El Duque parpadeó, dudó un momento. Sun Nantuo ya había entrado en la aldea. La aldea estaba iluminada, con postes que sostenían calderos de hierro llenos de aceite ardiente, crepitando ruidosamente.
En la aldea había todo tipo de puestos, incluyendo carnicerías donde mataban cerdos y ovejas. Se oían gritos, parecía un mercado nocturno común.
"¿Qué pasa, Duque?" preguntó Wei Yong, confundido.
"Instrucción del Santo Maestro. He visto esa frase antes."
El Duque Protector Wei se puso serio y dijo: "Cuando el antiguo líder de la Secta del Diablo Celestial, Li Tianxing, viajaba y llegaba a un palacio secundario, colgaban un letrero con esa frase. La Secta del Diablo Celestial llama a su líder 'Santo Maestro', significando que el Santo Maestro viene a dar instrucciones... Este mercado nocturno es de la Secta del Diablo Celestial..."
El Duque dudó un momento y entró. De repente, un anciano y una anciana salieron de la puerta, sonriendo: "Duque, deténgase."

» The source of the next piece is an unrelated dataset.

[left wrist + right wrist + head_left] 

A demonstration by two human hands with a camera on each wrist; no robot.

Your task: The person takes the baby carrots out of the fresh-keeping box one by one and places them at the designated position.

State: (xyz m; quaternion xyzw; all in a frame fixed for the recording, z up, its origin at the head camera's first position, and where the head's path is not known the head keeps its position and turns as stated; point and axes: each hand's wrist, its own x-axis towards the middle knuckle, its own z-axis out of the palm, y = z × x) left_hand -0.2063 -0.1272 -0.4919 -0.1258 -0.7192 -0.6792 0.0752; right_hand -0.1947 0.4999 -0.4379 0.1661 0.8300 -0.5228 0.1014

El Duque Protector Wei iba a hablar cuando de repente se oyó un estruendo como si montañas se derrumbaran y la tierra se partiera. El Duque miró rápidamente y vio que los vendedores ambulantes y los jóvenes eruditos y doncellas que deambulaban de repente saltaban a la acción.
Uno tras otro, los monjes del Templo Nantuo fueron asesinados por los vendedores y transeúntes a su lado. Cabezas volaron, tiñendo el aire de sangre.
Los atacantes, al lograr su objetivo, se retiraron rápidamente, desapareciendo en las casas a ambos lados.
En un abrir y cerrar de ojos, de todos los monjes alrededor de Sun Nantuo solo quedaron cuerpos sin cabeza.
Sun Nantuo rugió, manifestando su cuerpo de Buda de los Mil Brazos, de cien zhang de altura, irradiando luz de Buda, sosteniendo mil tipos de artefactos, imponente y majestuoso.
En ese momento, veinte ancianos llegaron desde todas direcciones, abalanzándose sobre Sun Nantuo. Se oyó un estruendo ensordecedor y el gran Buda de los Mil Brazos fue destrozado.
El Duque Protector Wei se quedó atónito. Vio que el mercado nocturno volvía a la normalidad. Algunos transportaban cadáveres, otros traían agua del río para lavar el suelo.
"¡Instrucción del Santo Maestro!"
Al oír esas palabras, el Duque Protector Wei tembló y dijo apresuradamente: "¡Vámonos rápido, no debemos ver la verdadera cara de este líder de la secta diabólica!"
De repente, Wei Yong saludó con la mano hacia el interior de la aldea y sonrió: "Hermano Qin, ¿qué haces aquí?"